Jaco was adding some caching to a Java application. Quite wisely, Jaco wrote plenty of tests around his change, ran the test suite, and confirmed everything was green. It ran fine in testing, but when it went to production, everything failed.
Well, as it turned out, the configuration for the production environment loaded slightly different Java classes. One of those "only-loaded-in-production" modules did this:
private static void setRawInstance(final CacheManager cacheManager) {
lock.lock();
try {
final Field field = CacheManager.class.getDeclaredField("singleton");
field.setAccessible(true);
field.set(CacheManager.class, cacheManager);
} catch (Exception e) {
logger.error(e.getMessage(), e);
} finally {
lock.unlock();
}
}
A safe rule of thumb when it comes to using Java's "reflection" features is that you definitely don't use them unless you absolutely need them, and if you think you need them, you're probably wrong. Or, to put it another way: YAGNIEIYTYD. You ain't gonna need it, especially if you think you do.
This code uses reflection to access a private, static property declared on the CacheManager
class.
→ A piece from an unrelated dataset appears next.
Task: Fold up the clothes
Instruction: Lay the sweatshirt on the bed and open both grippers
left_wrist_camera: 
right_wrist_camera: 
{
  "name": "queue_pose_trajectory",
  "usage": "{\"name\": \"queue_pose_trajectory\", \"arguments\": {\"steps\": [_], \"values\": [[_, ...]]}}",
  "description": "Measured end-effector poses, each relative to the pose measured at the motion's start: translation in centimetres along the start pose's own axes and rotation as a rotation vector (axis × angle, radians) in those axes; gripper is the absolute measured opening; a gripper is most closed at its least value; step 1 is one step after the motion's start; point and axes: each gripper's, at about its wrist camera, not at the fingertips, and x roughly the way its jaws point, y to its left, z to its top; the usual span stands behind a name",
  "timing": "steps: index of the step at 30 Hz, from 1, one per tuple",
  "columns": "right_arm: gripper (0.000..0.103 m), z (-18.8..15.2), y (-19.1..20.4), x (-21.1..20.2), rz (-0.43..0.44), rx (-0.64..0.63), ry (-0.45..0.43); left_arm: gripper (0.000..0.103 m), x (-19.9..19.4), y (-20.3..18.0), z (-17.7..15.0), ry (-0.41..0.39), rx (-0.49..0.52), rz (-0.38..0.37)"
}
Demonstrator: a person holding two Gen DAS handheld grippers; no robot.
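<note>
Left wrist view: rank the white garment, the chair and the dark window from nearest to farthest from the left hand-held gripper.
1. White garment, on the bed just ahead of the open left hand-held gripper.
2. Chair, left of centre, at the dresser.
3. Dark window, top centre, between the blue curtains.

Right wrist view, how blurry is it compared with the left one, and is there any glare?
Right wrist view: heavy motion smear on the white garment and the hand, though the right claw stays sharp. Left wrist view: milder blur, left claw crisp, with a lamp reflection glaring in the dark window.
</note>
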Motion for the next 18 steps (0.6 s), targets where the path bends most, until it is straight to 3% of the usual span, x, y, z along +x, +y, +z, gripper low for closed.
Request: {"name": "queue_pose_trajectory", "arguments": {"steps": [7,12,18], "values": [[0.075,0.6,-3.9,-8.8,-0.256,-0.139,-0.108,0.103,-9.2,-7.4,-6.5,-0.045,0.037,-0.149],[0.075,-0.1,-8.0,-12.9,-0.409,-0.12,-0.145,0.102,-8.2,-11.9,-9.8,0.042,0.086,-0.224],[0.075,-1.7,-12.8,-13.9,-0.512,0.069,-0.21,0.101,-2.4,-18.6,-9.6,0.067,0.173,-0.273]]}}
It removes the private
check, using setAccessible
, and then sets the static property equal to the instance cacheManager
passed in.
In other words, this respects your class's privacy about the same amount as the AdTech industry respects yours.
Why was this in production? Why hadn't it broken anybody else's code? How long had this time bomb been sitting out there? That's a mystery.
Jaco sums up this code: "Essentially, the programmer was overwriting the private field of a 3rd party to do his dirty work. Arrogant, dangerous and completely unnecessary."